# '64 split exhaust side pipes on a '66?



## Autie1969GTO (Mar 5, 2019)

Always wondered what the '64 split tailpipes on the side behind the rear wheel well (where they are positioned on the '64's) would look like on a 66-67 Goat? Anyone have any pics or tried it and it didn't look right? Too much $$$ for me to buy them and have them look like crap. I never liked the 66 "trumpet" looking ones. I have always used '69 chrome tailpipes on my '66. I think they would look pretty good.

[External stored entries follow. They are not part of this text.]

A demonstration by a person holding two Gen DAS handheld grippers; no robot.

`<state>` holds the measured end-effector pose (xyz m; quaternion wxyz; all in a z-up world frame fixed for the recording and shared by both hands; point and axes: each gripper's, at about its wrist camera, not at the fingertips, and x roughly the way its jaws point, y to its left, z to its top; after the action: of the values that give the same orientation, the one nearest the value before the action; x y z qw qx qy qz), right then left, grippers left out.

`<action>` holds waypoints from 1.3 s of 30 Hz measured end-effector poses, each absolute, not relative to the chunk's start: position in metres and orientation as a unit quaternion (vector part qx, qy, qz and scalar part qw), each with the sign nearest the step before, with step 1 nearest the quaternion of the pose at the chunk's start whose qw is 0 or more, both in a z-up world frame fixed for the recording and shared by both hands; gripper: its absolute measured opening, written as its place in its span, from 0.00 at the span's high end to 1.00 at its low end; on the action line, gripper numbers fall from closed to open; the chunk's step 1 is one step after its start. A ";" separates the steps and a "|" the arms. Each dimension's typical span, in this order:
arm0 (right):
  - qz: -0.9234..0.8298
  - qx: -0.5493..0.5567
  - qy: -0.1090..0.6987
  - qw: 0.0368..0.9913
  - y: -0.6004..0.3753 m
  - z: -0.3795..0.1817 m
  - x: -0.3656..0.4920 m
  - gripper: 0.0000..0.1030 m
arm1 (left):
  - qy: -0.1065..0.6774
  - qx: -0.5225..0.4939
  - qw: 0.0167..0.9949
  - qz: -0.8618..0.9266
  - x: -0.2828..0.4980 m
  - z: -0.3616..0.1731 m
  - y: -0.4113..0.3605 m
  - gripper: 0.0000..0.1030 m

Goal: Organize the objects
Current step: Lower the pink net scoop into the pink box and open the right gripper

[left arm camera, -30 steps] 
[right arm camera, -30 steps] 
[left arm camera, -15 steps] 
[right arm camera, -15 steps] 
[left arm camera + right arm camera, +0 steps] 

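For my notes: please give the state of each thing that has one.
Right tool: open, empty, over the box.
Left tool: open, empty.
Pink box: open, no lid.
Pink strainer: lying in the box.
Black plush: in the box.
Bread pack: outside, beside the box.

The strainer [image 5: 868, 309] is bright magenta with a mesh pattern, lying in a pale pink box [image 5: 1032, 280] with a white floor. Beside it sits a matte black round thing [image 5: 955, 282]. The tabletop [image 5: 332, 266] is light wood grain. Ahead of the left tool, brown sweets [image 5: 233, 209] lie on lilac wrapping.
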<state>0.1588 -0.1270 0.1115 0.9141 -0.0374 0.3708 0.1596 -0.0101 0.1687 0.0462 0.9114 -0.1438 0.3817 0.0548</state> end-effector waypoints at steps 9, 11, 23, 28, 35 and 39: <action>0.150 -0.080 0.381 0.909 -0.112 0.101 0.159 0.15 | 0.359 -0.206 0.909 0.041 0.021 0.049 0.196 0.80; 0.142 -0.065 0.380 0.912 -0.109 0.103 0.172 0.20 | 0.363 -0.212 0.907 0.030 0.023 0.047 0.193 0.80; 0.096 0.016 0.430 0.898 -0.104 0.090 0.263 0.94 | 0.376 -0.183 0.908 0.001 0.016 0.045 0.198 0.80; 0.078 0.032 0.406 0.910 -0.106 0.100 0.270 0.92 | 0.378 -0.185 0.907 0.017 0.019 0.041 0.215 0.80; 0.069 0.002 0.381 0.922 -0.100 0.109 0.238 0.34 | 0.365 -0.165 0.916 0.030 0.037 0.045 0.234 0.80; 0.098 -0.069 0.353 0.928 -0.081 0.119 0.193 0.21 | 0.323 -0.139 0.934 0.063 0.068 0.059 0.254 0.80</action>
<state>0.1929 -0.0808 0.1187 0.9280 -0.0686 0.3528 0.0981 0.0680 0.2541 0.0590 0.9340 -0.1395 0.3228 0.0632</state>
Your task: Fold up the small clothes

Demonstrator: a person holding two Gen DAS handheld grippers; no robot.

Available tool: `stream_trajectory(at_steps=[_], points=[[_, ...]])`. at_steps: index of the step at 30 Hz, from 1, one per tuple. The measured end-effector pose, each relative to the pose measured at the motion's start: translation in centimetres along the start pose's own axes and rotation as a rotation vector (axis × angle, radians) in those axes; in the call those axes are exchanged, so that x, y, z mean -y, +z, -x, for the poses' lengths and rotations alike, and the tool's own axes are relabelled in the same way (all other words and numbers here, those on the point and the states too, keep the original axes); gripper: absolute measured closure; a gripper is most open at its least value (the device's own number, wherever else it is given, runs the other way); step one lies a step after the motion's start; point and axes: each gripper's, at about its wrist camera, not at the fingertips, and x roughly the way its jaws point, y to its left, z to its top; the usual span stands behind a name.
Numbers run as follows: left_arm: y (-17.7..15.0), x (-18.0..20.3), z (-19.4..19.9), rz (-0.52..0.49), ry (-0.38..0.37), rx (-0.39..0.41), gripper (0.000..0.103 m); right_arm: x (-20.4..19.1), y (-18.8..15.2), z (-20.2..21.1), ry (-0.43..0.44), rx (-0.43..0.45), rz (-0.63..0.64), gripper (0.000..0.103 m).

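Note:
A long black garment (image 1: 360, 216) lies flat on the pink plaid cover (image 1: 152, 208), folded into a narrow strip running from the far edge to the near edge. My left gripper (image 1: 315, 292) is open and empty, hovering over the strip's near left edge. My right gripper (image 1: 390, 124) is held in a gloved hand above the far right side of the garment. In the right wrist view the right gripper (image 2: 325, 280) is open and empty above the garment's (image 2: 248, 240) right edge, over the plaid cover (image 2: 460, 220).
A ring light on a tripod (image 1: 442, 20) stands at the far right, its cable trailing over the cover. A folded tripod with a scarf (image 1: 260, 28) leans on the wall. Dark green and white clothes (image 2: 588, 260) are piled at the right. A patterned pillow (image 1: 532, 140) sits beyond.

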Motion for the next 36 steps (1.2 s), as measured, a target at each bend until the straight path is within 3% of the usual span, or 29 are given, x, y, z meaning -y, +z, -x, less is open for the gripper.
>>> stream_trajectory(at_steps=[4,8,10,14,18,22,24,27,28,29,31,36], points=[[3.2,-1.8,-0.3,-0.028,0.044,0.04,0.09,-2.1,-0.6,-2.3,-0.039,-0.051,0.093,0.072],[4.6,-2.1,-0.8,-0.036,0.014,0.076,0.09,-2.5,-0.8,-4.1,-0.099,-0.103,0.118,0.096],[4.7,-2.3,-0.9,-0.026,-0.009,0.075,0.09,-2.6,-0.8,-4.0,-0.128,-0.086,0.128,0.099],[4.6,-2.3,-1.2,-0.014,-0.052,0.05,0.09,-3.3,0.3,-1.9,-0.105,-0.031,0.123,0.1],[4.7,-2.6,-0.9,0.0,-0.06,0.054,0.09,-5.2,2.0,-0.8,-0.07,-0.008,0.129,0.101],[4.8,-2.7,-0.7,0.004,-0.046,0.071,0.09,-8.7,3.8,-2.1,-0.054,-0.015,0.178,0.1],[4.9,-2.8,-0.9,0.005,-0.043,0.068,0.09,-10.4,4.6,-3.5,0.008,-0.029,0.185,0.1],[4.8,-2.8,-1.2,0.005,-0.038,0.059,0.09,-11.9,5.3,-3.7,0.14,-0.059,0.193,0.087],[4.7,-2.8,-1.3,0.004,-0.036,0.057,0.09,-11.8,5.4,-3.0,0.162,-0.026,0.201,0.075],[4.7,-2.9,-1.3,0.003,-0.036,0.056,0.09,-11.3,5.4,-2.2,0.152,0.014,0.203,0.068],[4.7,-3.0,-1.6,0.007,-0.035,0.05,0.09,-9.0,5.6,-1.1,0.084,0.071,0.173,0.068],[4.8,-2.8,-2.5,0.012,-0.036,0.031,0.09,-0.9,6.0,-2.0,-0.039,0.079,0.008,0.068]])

But then I know I would constantly hear..."hey, ya know those pipes are for '64's"? I'll just reply it was the rarest of rare "factory option" little knew about and mine is 1 of 3 ever built w/them.


----------



## GTOJUNIOR (Aug 7, 2011)

Not quite a '64-'65 type splitter but gives you an idea.
Can't say I hate it, just needs better execution.


----------



## Mine'sa66 (Oct 30, 2019)

Back in the day, yeah I've been at it for a while, everybody put those on. They look great. Mine is put up for the winter, I'll take some pics in a few months lol.
Yeah, not stock, but they look "right".


----------



## 66COUPE (Jul 23, 2021)

Mine'sa66 said:


> Back in the day, yeah I've been at it for a while, everybody put those on. They look great. Mine is put up for the winter, I'll take some pics in a few months lol.
> Yeah, not stock, but they look "right".





Mine'sa66 said:


> Back in the day, yeah I've been at it for a while, everybody put those on. They look great. Mine is put up for the winter, I'll take some pics in a few months lol.
> Yeah, not stock, but they look "right".

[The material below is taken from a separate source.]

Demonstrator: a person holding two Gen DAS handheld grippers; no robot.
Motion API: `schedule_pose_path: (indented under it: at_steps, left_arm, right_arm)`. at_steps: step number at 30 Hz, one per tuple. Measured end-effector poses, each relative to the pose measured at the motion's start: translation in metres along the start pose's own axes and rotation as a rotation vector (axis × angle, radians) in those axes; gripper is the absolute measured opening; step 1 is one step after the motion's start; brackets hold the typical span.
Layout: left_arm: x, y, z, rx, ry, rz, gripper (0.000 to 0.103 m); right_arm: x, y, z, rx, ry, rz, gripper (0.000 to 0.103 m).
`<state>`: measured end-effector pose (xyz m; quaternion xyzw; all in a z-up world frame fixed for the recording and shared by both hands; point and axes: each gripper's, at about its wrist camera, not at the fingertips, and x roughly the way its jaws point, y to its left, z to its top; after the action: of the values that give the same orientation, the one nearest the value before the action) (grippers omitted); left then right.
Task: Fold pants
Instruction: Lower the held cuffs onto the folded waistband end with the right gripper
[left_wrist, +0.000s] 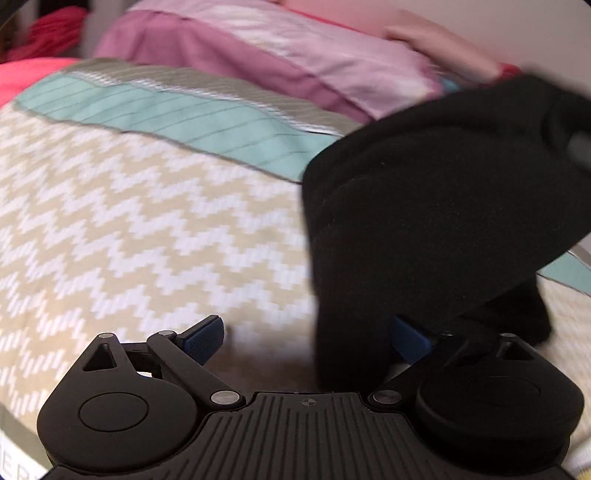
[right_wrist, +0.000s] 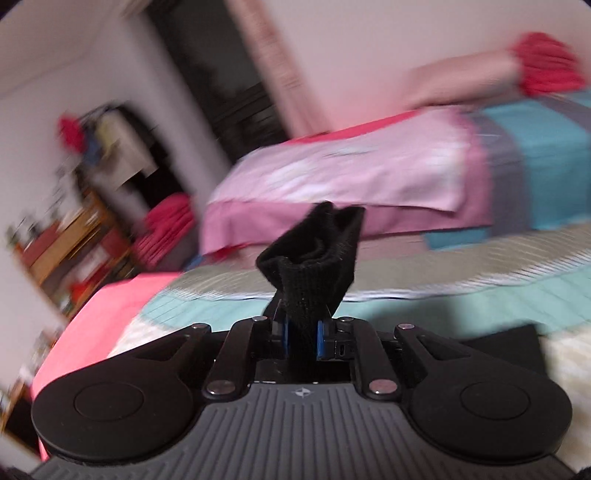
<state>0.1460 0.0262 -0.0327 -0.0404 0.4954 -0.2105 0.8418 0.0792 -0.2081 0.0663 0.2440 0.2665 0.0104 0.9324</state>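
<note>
The chevron quilt (left_wrist: 129, 221) lies bare to the left of the left gripper (left_wrist: 306, 338), open room for a pass. The black pants (left_wrist: 424, 206) rise as a bulky fold on the right, draped against one blue pad. Beyond, a pink pillow (right_wrist: 351, 177) blocks the far side (a blurred forearm (right_wrist: 461, 81) hovers above it).

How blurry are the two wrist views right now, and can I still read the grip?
Left wrist view: bedspread streaked, pants a featureless black mass, left tool sharp with pads apart. Right wrist view: heavy blur across room and bed, but the right tool is crisp, pads clamped on the pants' hem.
</note>
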Motion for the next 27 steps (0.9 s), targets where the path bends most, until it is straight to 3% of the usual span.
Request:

I I think they look good, tell em “1 of 1” 
triples the value 👍


----------



## redhotgto66 (Sep 11, 2021)

my 65 has the ones pictured above, i like them but will maybe change for the factory splitter later. 
as for the trumpet ends like you said, they were for the manual trans 66 only if i am remembering right, the auto ones just turned down the pipe at the bumper


----------